The lunch menu is designed to appeal to locals as well as those who fly in for golf in their chartered jets. On this off-season weekday, the tables are occupied by a mix, making for a merry tinkle of conversation and crockery.

We order predictably according to gender: salt and pepper squid with apple, shallot and peanut salad, and Angus beef burgers on Turkish buns with onion marmalade and the lot, plus fries. We add a Clarence House Estate sauvignon blanc from Tasmania and a Langmeil Prime Cuts shiraz from the Barossa, and a brown soft drink which can remain nameless.

While waiting for our meal, we birdwatch, and notice the couple at the neighbouring table have brought binoculars to facilitate their twitching.

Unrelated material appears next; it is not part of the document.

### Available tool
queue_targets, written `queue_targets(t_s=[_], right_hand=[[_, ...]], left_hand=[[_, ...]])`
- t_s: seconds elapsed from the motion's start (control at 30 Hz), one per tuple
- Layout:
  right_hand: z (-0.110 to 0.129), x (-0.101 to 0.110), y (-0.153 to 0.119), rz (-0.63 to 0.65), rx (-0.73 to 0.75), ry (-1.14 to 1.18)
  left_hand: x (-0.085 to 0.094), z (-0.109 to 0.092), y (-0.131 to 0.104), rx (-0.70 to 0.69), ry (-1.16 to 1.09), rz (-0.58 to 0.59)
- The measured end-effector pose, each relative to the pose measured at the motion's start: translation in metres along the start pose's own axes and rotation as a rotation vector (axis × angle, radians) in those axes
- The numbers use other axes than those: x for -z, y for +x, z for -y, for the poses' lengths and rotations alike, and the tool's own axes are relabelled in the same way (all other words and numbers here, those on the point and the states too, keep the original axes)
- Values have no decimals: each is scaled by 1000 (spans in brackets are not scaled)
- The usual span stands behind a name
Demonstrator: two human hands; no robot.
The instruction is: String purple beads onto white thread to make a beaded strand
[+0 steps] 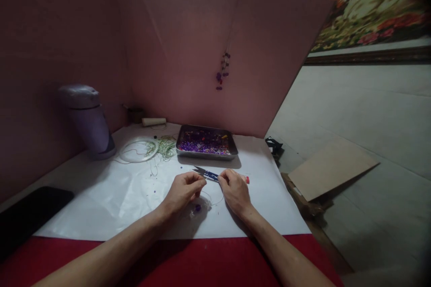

This country was once a rich source of food for the Aboriginal people of the pyemmairrenerpairrener clan, who kept the heaths and plains behind the coast open with fire for grazing by native animals which could then be hunted. The coastline, lagoons and estuaries provided abundant seasonal food like mutton birds, swans, ducks and seals. We have seen a hundred or so native black swans in the saltmarsh paddocks by the driveway on our way in, and sooty oystercatchers on the verges. From our table, we watch as a pelican soars past, needletail swifts rocket from the dunes, and a sea eagle causes an audible stir with a brief fly-by.

Food and drinks arrive, the bouquet of my sauvignon blanc leaping from the glass. The teenager inhales his burger, the husband eats his with messy relish, and I savour the tender squid, offset by the salad’s tangy peanut dressing.

Two glasses of wine leads to one thing in our family, and that’s dessert. Sticky date pudding with Meander Valley cream and walnuts, and cheesecake with raspberry and white chocolate should not be forgone. They arrive with three forks, generous serves adorned with edible flowers.

Afterwards, my companions forage for golf balls in the dunes by the concourse, while I take a work call, and unintentionally impress my colleague by telling her where I am. “I hope the golf is going well!” she writes in a later email. I don’t tell her I only went for a Top 10 lunch.